Мне хотелось узнать поподробнее о том, как прошла охота. Ведь я, можно сказать, присутствовал только в самом ее конце, будто пришел в театр за несколько минут до развязки. А всей пьесы так и не видел. Но было как-то неловко лезть с расспросами к людям, много пережившим в эти часы и, конечно же, уставшим. Они были участниками охоты, они работали, а я знал только, с какого конца надо держать двустволку, и даже выстрелить не успел. Вот почему я шел помалкивая и о том, как прошла охота, мог судить только по отрывочным словам и фразам, которыми иногда обменивались охотники.

Снег румянился предзакатными лучами солнца. И косматая изморозь, что опушила лес, приобретала какую-то сказочно красивую окраску.

Охотники не смотрели по сторонам. Они шли ходко, как люди, сделавшие свое дело и теперь спешащие на отдых. Только Тарзан иногда останавливался и внюхивался в след. Его чуткие уши ловили малейшие шорохи леса и близость любого зверья — белки или куницы, — мало ли лесных обитателей было вокруг нас. Все они волновали собаку.

Уваров, как бы ни к кому не обращаясь, сказал:

— Хитра зверина: задом по своему же следу вернулась. Нового следа не дала.

— А он, косолапый, всегда так, — добавил Яков Павлович.

Потом разговор перешел на Тарзана, и я понял (мне было это очень приятно), что пес вел себя геройски и во многом помог охотникам.

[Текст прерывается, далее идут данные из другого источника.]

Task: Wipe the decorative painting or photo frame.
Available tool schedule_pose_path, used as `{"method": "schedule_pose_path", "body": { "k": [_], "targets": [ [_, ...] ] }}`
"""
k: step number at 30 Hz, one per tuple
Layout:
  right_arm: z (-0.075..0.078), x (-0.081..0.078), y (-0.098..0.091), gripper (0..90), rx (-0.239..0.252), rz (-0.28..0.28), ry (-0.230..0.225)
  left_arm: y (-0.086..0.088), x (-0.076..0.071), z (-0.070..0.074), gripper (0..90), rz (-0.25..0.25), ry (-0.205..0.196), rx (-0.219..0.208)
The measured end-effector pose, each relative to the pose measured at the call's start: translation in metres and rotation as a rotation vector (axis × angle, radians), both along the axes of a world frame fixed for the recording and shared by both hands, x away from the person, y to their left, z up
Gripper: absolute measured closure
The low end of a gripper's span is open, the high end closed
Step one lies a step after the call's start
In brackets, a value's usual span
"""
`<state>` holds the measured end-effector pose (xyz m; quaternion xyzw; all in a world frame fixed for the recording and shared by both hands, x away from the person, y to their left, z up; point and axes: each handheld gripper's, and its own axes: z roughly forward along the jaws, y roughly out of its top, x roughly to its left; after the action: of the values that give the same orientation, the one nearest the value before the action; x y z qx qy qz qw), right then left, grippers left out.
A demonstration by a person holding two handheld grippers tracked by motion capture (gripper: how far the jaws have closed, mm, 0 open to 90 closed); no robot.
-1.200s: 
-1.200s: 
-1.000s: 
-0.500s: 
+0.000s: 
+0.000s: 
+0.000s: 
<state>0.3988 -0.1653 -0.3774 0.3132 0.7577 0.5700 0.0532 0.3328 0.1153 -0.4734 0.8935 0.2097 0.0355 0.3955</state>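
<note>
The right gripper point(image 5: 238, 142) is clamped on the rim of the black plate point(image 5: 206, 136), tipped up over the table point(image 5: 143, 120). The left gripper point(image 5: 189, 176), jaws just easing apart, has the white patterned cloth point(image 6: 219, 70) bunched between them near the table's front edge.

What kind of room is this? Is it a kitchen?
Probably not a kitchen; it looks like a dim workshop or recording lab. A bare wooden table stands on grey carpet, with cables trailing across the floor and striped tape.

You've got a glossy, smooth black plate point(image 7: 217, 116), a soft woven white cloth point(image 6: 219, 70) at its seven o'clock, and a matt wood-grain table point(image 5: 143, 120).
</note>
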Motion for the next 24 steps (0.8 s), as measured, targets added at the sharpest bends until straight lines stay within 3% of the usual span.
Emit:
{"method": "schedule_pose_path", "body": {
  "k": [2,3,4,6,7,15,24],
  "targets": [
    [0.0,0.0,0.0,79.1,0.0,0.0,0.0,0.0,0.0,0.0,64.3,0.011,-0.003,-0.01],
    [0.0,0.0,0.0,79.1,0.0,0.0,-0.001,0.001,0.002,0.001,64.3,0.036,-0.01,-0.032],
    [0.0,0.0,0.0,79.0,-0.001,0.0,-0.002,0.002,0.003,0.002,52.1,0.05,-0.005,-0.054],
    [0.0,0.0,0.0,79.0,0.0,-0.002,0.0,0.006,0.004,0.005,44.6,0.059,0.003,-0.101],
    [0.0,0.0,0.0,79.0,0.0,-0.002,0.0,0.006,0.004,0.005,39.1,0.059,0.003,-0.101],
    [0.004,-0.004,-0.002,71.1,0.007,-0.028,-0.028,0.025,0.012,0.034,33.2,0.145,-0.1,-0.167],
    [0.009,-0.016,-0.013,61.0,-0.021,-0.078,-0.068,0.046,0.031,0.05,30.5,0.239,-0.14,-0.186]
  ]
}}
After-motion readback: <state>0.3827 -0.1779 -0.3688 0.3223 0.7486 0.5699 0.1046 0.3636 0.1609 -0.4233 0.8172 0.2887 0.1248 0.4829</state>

И сейчас Тарзан был очень деятельным. Казалось, что весь он — уши, глаза, нос, хвост, — все в работе, все напряжено и следит за окружающим. Собака бежала рядом с нами, иногда утопая в сугробах. Нет, Тарзан ничем не проявлял гордости или бахвальства своими заслугами на охоте. Он бежал и бежал, отряхивался иногда от снега, будто совсем недавно не смотрел смерти в глаза. А ведь он при этом смело бросился навстречу опасности — такой маленький на такую-то гору.